Hunting Rifle (猟銃) is a 1961 Japanese drama film directed by Heinosuke Gosho. It is based on the 1949 novella of the same name by Yasushi Inoue.

==Plot==
In a short prologue, a hunter armed with a double-barreled gun, accompanied only by his dog, walks through a snowy landscape, while a narrator describes his appearance. The film then switches to a flashback which takes up the rest of the film.

Misugi, the hunter of the opening sequence, and a company director and art collector, is newly married to the much younger and inexperienced Midori. Midori's older cousin Saiko has been married for a few years to successful physician Kadota. One day, a woman named Hamako shows up with her young child in Saiko's house, claiming that she is Kadota's former mistress and the child his extramarital daughter Shoko. When Hamako dies in an accident shortly after, Saiko agrees to adopt Shoko, but divorces her husband. Saiko visits Midori, making a great impression on Misugi with her sophistication and education. Misugi falls in love with her, and soon the two start a passionate affair. Saiko feels guilty for her betrayal of her younger cousin, referring to Misugi and herself as "criminals" and vowing that she will kill herself if Midori ever found out. Unknown to her, Midori finds out about the adultery but decides to keep calm about her discovery. She has short affairs with other men while her marriage with Misugi deteriorates into coldness and loneliness. Years later, during a visit to the ill Saiko, Midori finally tells her that she knows all about her and Misugi's affair. Saiko, who also learned that her former husband Kadota has married again, asks Shoko to burn her diary for her and commits suicide with poison. Instead of destroying it as told, Shoko reads her mother's diary, shocked about its content, lamenting the "sad and terrible world of adults". The film closes with the prologue's image of Misugi in the snowy landscape.

==Cast==
- Shin Saburi as Misugi
- Mariko Okada as Midori, his wife
- Fujiko Yamamoto as Saiko, Midori's cousin
- Keiji Sada as Kadota, Saiko's husband
- Haruko Wanibuchi as Shoko, Saiko's adopted daughter
- Nobuko Otowa as Hamako, Shoko's mother
- Eijirō Yanagi as Uncle
- Yoshie Minami as Mrs. Takagi
- Masami Taura as Tsumura
- Toshiko Yabuki as Sadayo

==Literary source==
Other than the film, Inoue's book works with a nonlinear narrative structure. In a prologue, a nameless poet, after publishing a poem depicting a lonely hunter whose sight impressed him, is contacted by Misugi who recognised himself as the described hunter. Misugi sends him three letters, one by his niece Shoko, the second by his wife Midori, and the third by his lover Saiko. These letters take up the major part of the book, with each woman describing the events from a different perspective, a technique similar to Akira Kurosawa's 1950 film Rashomon. In a short epilogue, the poet reflects on Misugi's character.

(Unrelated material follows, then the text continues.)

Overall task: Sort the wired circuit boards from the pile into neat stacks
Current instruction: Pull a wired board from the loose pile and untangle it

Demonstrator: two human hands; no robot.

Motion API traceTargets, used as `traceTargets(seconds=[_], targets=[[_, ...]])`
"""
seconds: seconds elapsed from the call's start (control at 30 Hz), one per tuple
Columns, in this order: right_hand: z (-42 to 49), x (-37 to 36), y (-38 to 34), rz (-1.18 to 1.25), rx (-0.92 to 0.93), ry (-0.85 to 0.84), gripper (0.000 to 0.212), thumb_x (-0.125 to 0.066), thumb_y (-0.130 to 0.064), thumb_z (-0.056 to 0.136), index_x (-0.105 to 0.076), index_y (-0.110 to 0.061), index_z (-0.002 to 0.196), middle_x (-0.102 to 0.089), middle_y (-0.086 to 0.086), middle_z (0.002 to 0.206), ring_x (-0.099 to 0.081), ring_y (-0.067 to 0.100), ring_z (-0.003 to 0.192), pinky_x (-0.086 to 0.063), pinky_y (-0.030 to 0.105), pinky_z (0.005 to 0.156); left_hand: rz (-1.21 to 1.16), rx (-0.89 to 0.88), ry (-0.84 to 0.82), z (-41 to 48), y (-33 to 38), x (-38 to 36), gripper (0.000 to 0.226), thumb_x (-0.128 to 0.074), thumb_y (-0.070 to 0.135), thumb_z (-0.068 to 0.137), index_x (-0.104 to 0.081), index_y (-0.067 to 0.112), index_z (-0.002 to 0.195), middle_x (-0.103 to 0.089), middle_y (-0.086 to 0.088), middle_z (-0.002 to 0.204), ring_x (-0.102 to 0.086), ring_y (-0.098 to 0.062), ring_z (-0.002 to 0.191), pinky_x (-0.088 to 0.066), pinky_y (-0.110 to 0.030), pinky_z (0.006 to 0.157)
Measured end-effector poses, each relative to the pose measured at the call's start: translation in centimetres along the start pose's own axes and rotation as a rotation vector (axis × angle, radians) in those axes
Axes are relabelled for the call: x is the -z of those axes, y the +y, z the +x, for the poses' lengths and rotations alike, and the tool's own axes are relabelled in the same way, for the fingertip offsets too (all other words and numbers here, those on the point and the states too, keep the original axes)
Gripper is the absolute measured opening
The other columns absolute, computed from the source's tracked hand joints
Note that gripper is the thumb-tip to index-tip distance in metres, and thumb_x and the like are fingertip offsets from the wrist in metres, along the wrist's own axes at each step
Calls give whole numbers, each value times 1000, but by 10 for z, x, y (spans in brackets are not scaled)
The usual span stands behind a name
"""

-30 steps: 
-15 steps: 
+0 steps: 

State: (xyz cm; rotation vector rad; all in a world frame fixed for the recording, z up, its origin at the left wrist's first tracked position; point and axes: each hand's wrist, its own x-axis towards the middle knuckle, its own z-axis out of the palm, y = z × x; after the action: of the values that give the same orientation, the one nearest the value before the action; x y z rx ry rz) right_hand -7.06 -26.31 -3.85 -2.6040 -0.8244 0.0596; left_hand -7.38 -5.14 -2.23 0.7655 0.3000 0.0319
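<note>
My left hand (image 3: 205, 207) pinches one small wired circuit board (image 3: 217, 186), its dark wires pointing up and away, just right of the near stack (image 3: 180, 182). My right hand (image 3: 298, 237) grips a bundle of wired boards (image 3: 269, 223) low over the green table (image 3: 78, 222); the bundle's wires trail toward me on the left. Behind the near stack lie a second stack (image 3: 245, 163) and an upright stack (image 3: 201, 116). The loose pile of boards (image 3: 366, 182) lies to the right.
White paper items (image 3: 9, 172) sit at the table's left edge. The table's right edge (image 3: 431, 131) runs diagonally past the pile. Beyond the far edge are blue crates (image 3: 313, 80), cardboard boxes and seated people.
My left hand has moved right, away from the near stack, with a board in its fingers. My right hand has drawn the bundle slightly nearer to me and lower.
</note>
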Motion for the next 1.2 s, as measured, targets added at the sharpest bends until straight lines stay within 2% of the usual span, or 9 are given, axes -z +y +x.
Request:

While staying mostly close to the original story, Gosho and his scenarist Toshio Yasumi transferred the events, taking place between the mid 1930s and late 1940s in the book, completely into the post-war era for the film. Also, the character of Shoko, Saiko's natural daughter in Inoue's story, is instead presented as the daughter of Kadota's mistress, later adopted by Saiko.

==Legacy==
Hunting Rifle was screened at the Museum of Modern Art in 2022 as part of its "Beyond Ozu: Hidden Gems of Shochiku Studios" retrospective.